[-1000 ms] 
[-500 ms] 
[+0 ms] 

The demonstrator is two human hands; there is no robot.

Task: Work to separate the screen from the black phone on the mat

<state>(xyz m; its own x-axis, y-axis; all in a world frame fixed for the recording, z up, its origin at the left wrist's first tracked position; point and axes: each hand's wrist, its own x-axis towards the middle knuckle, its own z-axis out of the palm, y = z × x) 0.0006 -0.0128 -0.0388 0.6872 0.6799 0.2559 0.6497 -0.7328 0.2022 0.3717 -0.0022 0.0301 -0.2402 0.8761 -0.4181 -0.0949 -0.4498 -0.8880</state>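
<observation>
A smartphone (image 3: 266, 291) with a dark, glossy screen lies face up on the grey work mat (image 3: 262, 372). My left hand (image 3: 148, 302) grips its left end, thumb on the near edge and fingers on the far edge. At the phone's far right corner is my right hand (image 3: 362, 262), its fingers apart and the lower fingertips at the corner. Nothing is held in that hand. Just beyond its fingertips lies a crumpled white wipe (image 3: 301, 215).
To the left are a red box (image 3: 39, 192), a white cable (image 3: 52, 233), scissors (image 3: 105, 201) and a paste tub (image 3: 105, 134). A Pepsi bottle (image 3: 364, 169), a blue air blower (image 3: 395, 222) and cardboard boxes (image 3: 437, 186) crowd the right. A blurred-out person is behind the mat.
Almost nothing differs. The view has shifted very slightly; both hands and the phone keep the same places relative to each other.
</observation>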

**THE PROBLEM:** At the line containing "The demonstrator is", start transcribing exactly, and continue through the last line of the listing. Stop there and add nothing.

**ANSWER BELOW:**
The demonstrator is two human hands; there is no robot.

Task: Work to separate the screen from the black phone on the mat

<state>(xyz m; its own x-axis, y-axis; all in a world frame fixed for the recording, z up, its origin at the left wrist's first tracked position; point and axes: each hand's wrist, its own x-axis towards the middle knuckle, its own z-axis out of the palm, y = z × x) 0.0006 -0.0128 -0.0388 0.6872 0.6799 0.2559 0.6497 -0.7328 0.2022 0.3717 -0.0022 0.0301 -0.2402 0.8761 -0.4181 -0.0949 -0.4498 -0.8880</state>
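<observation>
A smartphone (image 3: 266, 291) with a dark, glossy screen lies face up on the grey work mat (image 3: 262, 372). My left hand (image 3: 148, 302) grips its left end, thumb on the near edge and fingers on the far edge. At the phone's far right corner is my right hand (image 3: 362, 262), its fingers apart and the lower fingertips at the corner. Nothing is held in that hand. Just beyond its fingertips lies a crumpled white wipe (image 3: 301, 215).
To the left are a red box (image 3: 39, 192), a white cable (image 3: 52, 233), scissors (image 3: 105, 201) and a paste tub (image 3: 105, 134). A Pepsi bottle (image 3: 364, 169), a blue air blower (image 3: 395, 222) and cardboard boxes (image 3: 437, 186) crowd the right. A blurred-out person is behind the mat.
Almost nothing differs. The view has shifted very slightly; both hands and the phone keep the same places relative to each other.
</observation>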

This output requires nothing more.